Петр Верховенский: «У него хорошо в тетради, у не­го шпионство. У него каждый член общества смотрит один за другим и обязан доносом. Каждый принадле­жит всем, а все каждому. Все рабы и в рабстве равны. В крайних случаях клевета и убийство, а главное — ра­венство. Первым делом понижается уровень образова­ния, наук и талантов. Высокий уровень наук и талантов доступен только высшим способностям, не надо выс­ших способностей! Высшие способности всегда захва­тывали власть и были деспотами. Высшие способнос­ти не могут не быть деспотами и всегда развращали более, чем приносили пользы; их изгоняют или казнят. Цицерону отрезывается язык, Копернику выкалывают глаза, Шекспир побивается каменьями — вот шигалевщина! Рабы должны быть равны: без деспотизма еще не бывало ни свободы, ни равенства, но в стаде должно быть равенство, и вот шигалевщина! Ха-ха-ха, вам странно? Я за шигалевщину!»

И дальше: «Необходимо лишь необходимое — вот девиз земного шара отселе. Но нужна и судорога; об этом позаботимся мы, правители. У рабов должны быть правители. Полное послушание, полная безлич­ность, но раз в тридцать лет Шигалев пускает и судоро­гу, и все вдруг начинают поедать друг друга, до извест­ной черты, единственно чтобы не было скучно. Скука есть ощущение аристократическое; в шигалевщине не будет желаний. Желание и страдание для нас, а для ра­бов шигалевщина».
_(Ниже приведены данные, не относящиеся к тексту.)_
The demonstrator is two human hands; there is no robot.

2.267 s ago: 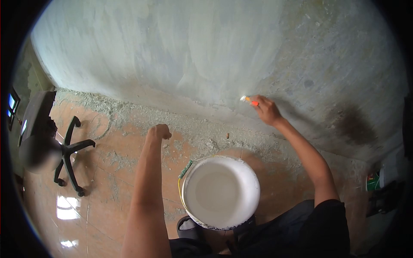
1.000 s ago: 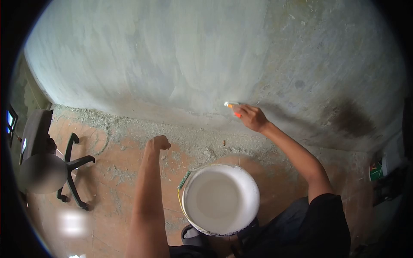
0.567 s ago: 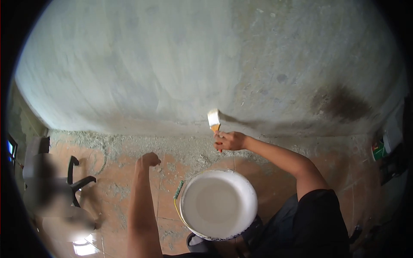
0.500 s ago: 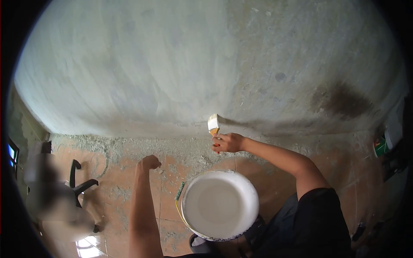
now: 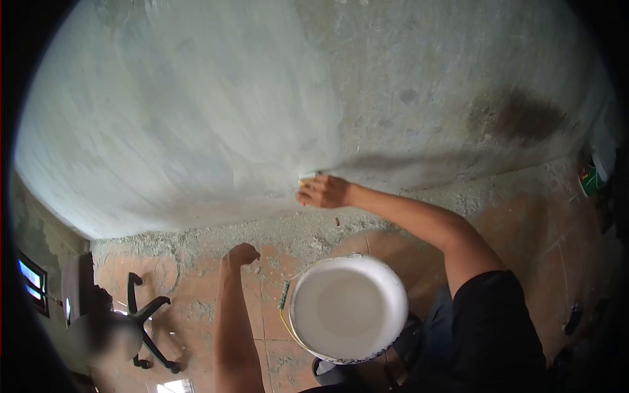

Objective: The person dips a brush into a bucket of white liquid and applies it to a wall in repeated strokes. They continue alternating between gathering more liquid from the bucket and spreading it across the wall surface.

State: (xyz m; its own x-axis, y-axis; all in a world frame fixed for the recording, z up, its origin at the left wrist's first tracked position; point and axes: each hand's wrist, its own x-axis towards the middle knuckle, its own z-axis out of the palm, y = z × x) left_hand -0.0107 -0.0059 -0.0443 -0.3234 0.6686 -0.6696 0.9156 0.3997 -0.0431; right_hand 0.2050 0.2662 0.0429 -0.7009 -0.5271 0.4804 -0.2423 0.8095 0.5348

После пятьдесят шестого года любимыми писате­лями в Польше стали Ионеско и Беккет, не говоря уж о Кафке или Гомбровиче. Никто больше не нуждался в литературе реального трагизма; авторам произведе­ний такого рода приходилось нелегко: выбрав для себя одну из самых безнравственных профессий, каковой является сочинительство, человек должен хотя бы в общих чертах представлять себе, где он живет: в аду или в стране улыбок. Все зачитывались Гомбровичем; «Фердидурке» стал тем, чем для Достоевского была на каторге Библия — единственная книга, которую разре­шалось читать политзаключенным. Итак, Гомбрович сказал: «Нас уконтрапопили». Что миллионы погибли в тюрьмах и лагерях, узнали лишь от Хрущева; до того все было о'кей. Инженеры человеческих душ не ведали о том, о чем знал каждый служащий, каждый рабочий и вообще всякий, кто не принадлежал к новому классу привилегированных. Бегство в мир смешного и гроте­скного было единственным способом самому не пре­вратиться в посмешище; лучше быть играющим перед полным залом шутом, чем Гамлетом, взывающим к пу­стым креслам. В одном из опубликованных в тот пери­од рассказов описана следующая ситуация: конец све­та, в живых остались только двое мужчин, которые беспрерывно друг друга терзают; в результате один из них лезет в петлю из опасения, что другой его выдаст, он не желает замечать, что уже не существует ни тю­рем, ни политической полиции, ни мира вообще.